Exogenous Ketosis and Exercise
‘Endogenous ketosis’ is characterised by natural hepatic ketone body synthesis, primarily triggered by a chronically low insulin-to-glucagon ratio, as occurs during caloric-deprivation or a very low-carbohydrate/high-fat diet.
ΔG, a ketone monoester drink developed at the University of Oxford, acts to bypass the impracticalities and laborious time commitments of dietary interventions via which ketosis can otherwise be achieved. After consumption, it rapidly and safely elevates blood ketone body levels, providing prolonged ‘exogenous ketosis’ - a novel physiological state of elevated circulating ketones concurrent with replete tissue glycogen stores.
Adaptively, ketones provide a glucose-surrogate fuel source for vital tissues - e.g. the brain, heart, and skeletal muscle, directly contributing to maintaining optimal ATP-turnover as an oxidisable substrate. They also act as regulatory signalling molecules, alter oxidative fuel selection, and reduce protein catabolism.

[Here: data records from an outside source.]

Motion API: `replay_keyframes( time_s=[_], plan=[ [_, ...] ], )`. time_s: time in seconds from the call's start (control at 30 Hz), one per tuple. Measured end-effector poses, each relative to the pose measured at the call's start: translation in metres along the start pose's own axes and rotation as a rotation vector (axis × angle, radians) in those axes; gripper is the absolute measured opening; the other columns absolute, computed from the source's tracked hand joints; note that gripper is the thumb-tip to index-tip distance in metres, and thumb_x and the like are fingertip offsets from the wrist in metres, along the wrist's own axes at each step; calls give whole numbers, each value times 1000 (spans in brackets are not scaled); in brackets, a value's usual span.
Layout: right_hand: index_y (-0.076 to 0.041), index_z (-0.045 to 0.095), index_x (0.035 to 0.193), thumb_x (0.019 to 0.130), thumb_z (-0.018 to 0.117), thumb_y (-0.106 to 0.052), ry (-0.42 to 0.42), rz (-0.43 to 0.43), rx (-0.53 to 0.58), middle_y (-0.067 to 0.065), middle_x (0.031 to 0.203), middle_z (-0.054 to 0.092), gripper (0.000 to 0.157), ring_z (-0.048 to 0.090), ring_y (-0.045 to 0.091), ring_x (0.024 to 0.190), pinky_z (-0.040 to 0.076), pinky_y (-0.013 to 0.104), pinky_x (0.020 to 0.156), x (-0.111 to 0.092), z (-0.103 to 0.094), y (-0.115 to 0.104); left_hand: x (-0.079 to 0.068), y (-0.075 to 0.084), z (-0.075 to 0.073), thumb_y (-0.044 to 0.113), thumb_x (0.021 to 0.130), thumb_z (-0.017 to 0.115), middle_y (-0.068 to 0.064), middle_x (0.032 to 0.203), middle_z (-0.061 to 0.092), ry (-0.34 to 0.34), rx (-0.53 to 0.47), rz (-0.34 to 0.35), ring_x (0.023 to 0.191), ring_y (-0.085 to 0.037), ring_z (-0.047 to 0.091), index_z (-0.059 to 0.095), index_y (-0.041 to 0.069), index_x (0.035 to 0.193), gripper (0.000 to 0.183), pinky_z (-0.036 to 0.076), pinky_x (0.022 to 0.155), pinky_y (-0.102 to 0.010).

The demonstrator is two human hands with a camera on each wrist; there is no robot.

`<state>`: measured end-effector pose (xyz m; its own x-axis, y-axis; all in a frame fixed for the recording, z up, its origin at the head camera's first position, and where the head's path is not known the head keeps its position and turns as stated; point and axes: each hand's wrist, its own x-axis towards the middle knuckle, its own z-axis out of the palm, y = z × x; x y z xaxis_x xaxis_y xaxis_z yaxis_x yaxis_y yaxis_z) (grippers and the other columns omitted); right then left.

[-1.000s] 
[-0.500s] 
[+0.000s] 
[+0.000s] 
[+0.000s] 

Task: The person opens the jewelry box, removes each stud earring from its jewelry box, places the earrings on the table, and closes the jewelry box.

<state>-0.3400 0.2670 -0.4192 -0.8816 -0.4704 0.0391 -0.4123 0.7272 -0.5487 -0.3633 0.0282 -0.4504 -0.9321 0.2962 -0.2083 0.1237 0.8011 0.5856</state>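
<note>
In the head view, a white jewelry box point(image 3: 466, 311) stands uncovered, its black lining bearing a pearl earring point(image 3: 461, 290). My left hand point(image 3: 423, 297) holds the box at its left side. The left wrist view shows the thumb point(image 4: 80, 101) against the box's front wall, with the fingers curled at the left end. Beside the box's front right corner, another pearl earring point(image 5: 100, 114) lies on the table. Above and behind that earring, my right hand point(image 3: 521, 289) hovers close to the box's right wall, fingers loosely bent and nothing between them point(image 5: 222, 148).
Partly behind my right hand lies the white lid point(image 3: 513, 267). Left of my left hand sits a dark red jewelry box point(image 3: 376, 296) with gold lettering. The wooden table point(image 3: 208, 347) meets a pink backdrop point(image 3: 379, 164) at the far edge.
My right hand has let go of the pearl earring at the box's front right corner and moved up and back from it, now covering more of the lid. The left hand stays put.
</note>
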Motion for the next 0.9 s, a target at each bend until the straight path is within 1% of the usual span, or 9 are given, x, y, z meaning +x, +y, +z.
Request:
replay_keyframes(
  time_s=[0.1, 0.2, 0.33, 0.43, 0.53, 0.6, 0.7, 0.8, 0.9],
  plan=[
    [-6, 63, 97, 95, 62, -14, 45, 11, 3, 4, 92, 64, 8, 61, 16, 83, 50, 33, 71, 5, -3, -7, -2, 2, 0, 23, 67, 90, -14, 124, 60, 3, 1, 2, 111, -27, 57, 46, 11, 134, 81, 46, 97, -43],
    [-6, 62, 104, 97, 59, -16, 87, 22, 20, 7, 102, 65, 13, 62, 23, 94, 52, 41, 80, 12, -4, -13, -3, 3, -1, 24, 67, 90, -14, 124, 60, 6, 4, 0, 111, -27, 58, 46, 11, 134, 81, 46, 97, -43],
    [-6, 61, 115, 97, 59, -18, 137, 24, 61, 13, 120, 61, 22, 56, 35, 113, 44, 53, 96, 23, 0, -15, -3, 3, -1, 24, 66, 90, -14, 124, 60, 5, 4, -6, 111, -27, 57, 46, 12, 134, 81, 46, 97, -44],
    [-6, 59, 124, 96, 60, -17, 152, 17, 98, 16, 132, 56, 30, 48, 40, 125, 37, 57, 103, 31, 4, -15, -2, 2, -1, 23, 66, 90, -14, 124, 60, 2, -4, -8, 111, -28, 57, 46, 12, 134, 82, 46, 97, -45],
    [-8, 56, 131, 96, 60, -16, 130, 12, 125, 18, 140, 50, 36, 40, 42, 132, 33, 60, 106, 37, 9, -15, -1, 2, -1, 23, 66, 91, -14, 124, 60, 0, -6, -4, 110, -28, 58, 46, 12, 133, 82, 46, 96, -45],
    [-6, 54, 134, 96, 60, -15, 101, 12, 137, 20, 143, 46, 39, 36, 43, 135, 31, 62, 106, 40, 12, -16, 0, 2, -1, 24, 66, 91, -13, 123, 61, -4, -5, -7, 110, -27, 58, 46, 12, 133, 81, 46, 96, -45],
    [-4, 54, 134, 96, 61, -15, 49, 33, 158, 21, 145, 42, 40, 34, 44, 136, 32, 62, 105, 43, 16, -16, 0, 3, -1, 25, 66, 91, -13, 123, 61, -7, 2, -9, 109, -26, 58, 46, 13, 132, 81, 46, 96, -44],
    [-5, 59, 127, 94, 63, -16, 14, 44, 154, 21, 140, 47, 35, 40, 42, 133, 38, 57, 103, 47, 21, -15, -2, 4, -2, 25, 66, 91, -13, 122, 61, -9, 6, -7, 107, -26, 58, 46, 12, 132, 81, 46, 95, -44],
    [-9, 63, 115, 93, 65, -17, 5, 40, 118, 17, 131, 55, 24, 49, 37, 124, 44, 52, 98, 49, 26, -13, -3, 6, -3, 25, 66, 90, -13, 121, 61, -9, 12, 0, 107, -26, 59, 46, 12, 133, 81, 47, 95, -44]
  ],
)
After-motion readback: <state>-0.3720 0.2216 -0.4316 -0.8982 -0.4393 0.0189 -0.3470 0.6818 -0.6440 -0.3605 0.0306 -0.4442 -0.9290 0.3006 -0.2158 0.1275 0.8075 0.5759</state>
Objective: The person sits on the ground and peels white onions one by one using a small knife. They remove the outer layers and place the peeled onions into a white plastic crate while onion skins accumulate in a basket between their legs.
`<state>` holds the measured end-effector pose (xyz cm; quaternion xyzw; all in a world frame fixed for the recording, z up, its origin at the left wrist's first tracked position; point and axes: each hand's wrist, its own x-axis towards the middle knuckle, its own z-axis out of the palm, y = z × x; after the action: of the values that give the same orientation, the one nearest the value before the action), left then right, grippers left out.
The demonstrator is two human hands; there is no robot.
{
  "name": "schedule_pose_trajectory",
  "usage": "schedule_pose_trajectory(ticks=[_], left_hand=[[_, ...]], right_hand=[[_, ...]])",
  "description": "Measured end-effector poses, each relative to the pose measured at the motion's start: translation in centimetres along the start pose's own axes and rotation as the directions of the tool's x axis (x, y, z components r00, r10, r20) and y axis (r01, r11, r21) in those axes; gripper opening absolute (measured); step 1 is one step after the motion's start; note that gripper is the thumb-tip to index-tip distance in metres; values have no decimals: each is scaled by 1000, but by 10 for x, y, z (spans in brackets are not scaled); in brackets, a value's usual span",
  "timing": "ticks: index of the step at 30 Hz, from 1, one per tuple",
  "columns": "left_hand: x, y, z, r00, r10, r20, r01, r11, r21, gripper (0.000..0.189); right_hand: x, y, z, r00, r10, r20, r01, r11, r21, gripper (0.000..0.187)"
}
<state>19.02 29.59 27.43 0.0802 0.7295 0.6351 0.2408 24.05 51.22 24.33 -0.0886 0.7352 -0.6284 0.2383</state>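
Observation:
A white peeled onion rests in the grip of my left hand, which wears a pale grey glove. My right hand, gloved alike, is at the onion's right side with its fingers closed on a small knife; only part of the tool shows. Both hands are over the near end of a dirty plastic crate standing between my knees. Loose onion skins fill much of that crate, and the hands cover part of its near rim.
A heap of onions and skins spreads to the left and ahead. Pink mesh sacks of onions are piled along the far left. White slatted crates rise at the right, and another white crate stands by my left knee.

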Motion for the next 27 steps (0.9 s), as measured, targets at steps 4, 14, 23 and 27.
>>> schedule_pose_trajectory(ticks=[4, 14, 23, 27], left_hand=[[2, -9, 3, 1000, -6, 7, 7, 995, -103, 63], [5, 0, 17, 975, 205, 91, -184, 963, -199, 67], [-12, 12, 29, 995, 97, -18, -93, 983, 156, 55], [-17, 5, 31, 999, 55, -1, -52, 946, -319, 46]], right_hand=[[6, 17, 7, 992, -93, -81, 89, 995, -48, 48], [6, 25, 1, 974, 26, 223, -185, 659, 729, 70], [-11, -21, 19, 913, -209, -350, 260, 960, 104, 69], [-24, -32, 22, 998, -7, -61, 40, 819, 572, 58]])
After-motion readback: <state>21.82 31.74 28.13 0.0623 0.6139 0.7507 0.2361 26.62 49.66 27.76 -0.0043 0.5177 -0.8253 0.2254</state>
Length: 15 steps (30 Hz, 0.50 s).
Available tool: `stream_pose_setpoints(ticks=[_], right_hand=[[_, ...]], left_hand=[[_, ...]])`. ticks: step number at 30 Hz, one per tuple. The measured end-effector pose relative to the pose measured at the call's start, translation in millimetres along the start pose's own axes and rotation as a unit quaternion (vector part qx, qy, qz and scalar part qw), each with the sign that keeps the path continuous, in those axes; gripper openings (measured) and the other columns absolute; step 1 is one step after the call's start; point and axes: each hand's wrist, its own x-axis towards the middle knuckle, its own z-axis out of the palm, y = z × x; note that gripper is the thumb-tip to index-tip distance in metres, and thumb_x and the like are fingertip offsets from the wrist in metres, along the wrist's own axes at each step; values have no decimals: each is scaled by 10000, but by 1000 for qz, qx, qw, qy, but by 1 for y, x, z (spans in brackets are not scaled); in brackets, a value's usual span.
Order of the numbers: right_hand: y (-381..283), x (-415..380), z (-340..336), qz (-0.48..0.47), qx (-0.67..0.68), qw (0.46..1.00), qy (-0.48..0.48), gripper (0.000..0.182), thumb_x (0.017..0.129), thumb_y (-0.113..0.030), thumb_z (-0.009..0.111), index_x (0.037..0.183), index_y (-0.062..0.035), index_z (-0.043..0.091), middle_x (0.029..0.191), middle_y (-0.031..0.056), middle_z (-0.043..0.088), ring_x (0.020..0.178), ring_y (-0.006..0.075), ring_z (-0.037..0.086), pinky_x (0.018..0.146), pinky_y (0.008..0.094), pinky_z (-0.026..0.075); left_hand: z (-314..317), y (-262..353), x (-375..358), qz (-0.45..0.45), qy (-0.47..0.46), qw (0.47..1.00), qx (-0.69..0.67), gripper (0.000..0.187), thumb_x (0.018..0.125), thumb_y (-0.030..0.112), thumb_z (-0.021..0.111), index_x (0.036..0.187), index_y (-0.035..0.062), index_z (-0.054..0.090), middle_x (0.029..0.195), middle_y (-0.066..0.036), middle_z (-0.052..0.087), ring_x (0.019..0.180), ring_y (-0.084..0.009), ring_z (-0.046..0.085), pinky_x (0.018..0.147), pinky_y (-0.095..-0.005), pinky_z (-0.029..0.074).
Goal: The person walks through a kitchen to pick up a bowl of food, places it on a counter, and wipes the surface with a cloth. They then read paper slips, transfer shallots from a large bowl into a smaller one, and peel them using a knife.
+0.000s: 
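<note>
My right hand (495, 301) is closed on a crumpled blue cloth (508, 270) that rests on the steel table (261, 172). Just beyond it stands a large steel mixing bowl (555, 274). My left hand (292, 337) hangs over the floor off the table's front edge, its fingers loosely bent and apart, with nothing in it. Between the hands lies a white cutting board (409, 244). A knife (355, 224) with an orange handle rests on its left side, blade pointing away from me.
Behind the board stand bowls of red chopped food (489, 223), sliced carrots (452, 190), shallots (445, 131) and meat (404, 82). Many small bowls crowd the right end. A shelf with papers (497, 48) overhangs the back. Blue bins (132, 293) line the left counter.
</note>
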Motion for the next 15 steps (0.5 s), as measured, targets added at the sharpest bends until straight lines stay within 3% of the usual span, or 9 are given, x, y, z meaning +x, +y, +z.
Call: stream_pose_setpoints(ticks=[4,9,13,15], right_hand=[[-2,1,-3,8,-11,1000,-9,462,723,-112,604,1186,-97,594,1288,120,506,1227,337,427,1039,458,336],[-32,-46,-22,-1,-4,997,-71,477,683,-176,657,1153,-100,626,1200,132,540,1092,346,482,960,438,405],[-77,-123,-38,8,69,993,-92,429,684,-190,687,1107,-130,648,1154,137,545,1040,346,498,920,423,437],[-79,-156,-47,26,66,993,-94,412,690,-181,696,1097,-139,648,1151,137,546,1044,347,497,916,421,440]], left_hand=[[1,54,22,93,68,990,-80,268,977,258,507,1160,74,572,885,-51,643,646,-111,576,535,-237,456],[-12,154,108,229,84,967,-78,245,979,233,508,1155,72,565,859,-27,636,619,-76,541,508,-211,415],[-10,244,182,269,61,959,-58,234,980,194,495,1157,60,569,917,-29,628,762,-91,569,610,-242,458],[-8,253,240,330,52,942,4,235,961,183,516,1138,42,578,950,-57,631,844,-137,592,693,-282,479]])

Exogenous ketosis has potential utility for enhancing physical activity capacities, as well as conferring additional metabolic benefits, in a breadth of populations spanning the entire spectrum from elite athletes to clinical patients. My research looks to investigate these potential ergogenic effects on exercise performance - exploring who might benefit, in which situations, and what underlying metabolic changes are being induced.